The structure of the model has also seen direct impact on the ground. As funding isn’t funnelled through primary and sub recipients before reaching the organisation. This time around, there is enough to really tackle issues head on. Through its recent project, Triangle project secured a relationship with law enforcement. Sensitising them beyond the work they do and turning them to advocates within their own communities. The result is a shift from persecution into protection. The training has also been duplicated in Mozambique which means that both resources and best practices are expanded. Nothing goes to waste.

 

A police officer waves goodbye to two men standing by a bench; one man waves back while the other thanks the officer.

In South Africa and Mozambique collaboration between police, sex workers, people who use drugs, and the LGBTIQ+ community has led to improved relations.

 

Rede Nacional de Reduçāo de Danos UNIDOS, Mozambique

For harm reduction organisations like UNIDOS in Mozambique, the Love Alliance grants enabled the implementation of two projects over two cycles.

The first of the grants supported UNIDOS in establishing itself as a robust Key Population organisation and bringing together various key stakeholders to consolidate and expand harm reduction activities.
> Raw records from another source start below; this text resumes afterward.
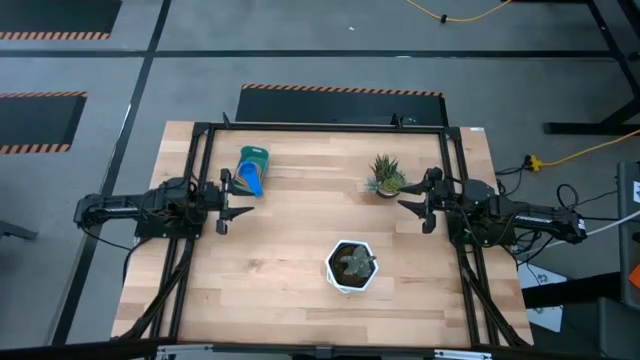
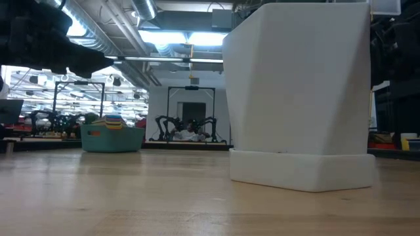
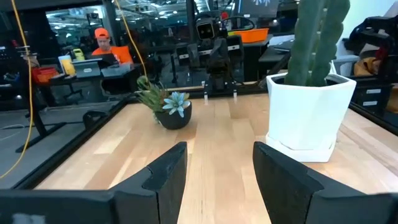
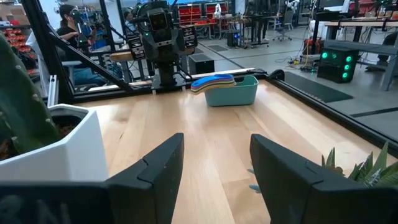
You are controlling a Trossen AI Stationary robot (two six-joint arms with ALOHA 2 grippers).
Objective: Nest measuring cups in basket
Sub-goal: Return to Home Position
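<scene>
The teal basket stands on the table at the far left, also seen in the low view and the right wrist view. The measuring cups sit stacked inside it, and their flat handles stick out over its rim, a blue one on top. My left gripper hovers open just near of the basket, pointing level toward the table's right. My right gripper hovers open at the right side, pointing level toward the left. Nothing is between either pair of fingers.
A white hexagonal pot with a cactus stands near the table's front middle and fills much of the low view. A small succulent in a dark pot sits beside my right gripper. People sit at desks beyond the table.
</scene>
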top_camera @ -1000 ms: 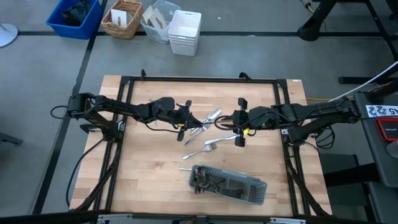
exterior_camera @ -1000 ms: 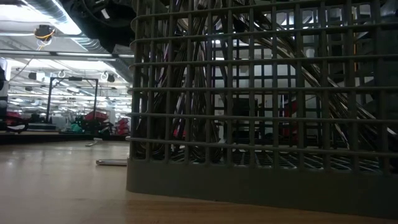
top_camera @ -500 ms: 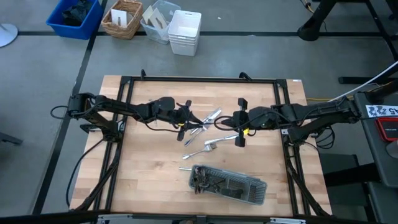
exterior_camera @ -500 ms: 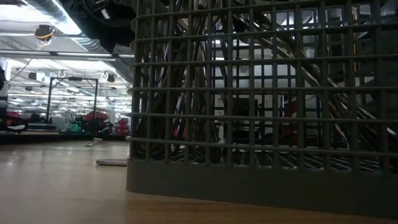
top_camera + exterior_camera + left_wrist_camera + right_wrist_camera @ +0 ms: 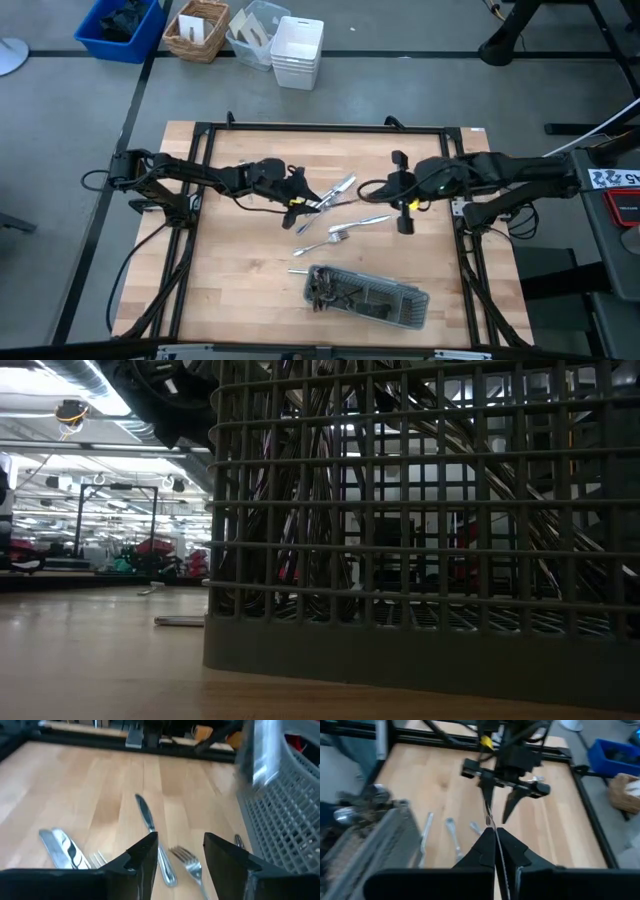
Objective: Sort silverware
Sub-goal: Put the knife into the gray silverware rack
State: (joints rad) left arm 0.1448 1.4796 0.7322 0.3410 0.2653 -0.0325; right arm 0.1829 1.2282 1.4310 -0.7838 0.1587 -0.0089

By reflecting and strategizing on interventions, it began the possibilities to envision better prospects for the country.

Through its monthly meetings it strengthened advocacy on sexual and reproductive health issues, initiated extensive discussion around harm reduction policies, review on drug trafficking laws and consumption in Mozambique.
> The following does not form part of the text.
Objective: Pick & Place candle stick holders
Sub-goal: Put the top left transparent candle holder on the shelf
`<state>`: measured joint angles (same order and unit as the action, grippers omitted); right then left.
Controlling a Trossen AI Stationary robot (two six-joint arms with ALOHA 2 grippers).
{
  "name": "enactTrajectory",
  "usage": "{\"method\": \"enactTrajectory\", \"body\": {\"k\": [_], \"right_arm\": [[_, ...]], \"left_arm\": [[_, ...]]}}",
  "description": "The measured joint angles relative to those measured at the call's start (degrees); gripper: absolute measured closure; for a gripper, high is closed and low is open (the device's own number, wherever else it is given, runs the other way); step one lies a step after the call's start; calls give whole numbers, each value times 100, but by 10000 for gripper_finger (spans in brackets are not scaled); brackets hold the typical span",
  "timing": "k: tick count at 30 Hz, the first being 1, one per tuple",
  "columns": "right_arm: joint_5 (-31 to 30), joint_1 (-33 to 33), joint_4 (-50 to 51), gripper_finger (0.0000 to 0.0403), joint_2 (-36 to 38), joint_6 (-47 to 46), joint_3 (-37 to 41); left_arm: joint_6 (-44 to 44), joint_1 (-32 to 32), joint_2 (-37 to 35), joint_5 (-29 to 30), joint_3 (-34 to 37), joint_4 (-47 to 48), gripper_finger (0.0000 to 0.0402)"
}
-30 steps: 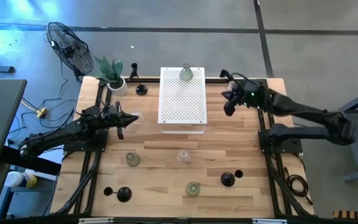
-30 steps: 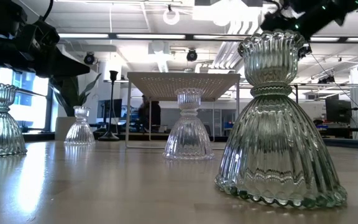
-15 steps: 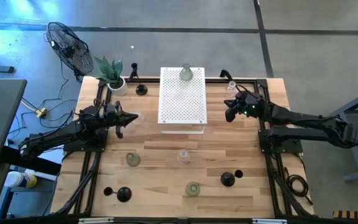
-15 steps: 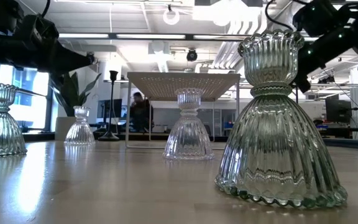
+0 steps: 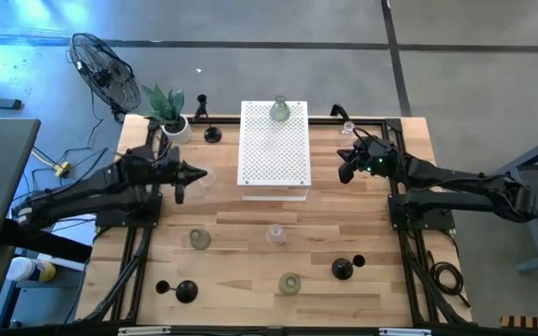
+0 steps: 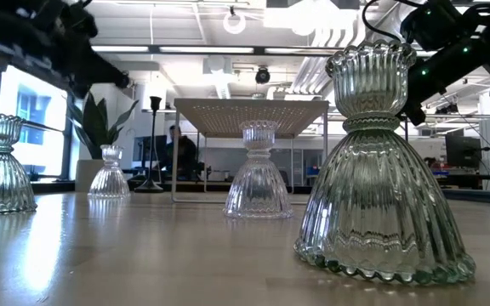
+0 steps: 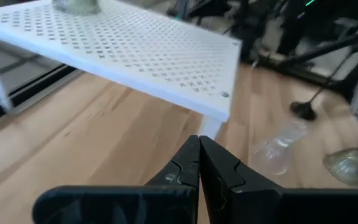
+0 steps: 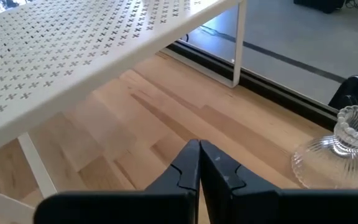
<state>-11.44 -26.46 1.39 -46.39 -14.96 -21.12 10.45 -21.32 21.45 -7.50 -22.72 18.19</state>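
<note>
Glass candle stick holders stand on the wooden table: a clear one (image 5: 202, 176) just right of my left gripper (image 5: 183, 175), greenish ones (image 5: 200, 240) (image 5: 290, 283), a clear one (image 5: 276, 235), and a clear one (image 5: 347, 128) at the far right, also in the right wrist view (image 8: 337, 151). One glass holder (image 5: 279, 110) stands on the white perforated box (image 5: 273, 149). Black holders (image 5: 212, 133) (image 5: 187, 291) (image 5: 342, 269) stand on round bases. My left gripper (image 7: 199, 148) is shut and empty. My right gripper (image 5: 344, 171) (image 8: 199, 149) is shut and empty, right of the box.
A potted green plant (image 5: 168, 110) stands at the far left corner. A fan (image 5: 104, 70) stands off the table beyond it. Black frame rails (image 5: 138, 252) (image 5: 409, 252) run along both sides. A person (image 6: 175, 151) shows in the room behind.
My left gripper has risen above the table, staying shut beside the clear holder. My right gripper has moved a little toward the near edge and down, then held still. No holder has moved.
</note>
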Motion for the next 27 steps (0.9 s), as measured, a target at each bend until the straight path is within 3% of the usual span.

Adérito Tenhane who serves as the Executive Director says, “The Love Alliance funds helped UNIDOS gain visibility on digital platforms. With the communications officer, we were able to develop newsletters and workshops with media professionals in Mozambique that enabled us to feature our interventions in newspapers nationwide. We are now invited to present and discuss topics related to harm reduction and the human rights of people who use drugs.”

 

A person stands in front of a chart, speaking to an audience. A speech bubble says, "It is important to represent people who use drugs well in the media.

Manuel Condula – coordinator at UNIDOS – facilitates a workshop with journalists from various Mozambican media outlets.
The workshop in harm reduction was attended by journalists from print, radio, television, and digital media.

 

The grant also established a movement to support women who use drugs. A movement that arose from the need to address the widespread discrimination women who use drugs face across Mozambique. Women are denied access to various services, particularly health services, sexual and reproductive health and family planning. With the help of the Love Alliance grant it established the women’s movement of people who use drugs (MozWUD). The impact of its activities has seen immeasurable improvement of access to care.

 

Illustration of hands holding a newspaper with a headline on harm reduction in Mozambique, showing two people shaking hands and a crowd raising fists in support.

UNIDOS now sits across government forums advocating for the rights of their communities. They have been invited to parliament and extend their advocacy to policy reform.

 

UNIDOS now sits across government forums advocating for the rights of their communities, they have been invited to parliament and extend their advocacy to policy reform. The also have a space on the Global Fund’s country co-ordination mechanism. The organisation is headquartered in Maputo city and extends it operations to Nampula and Pemba.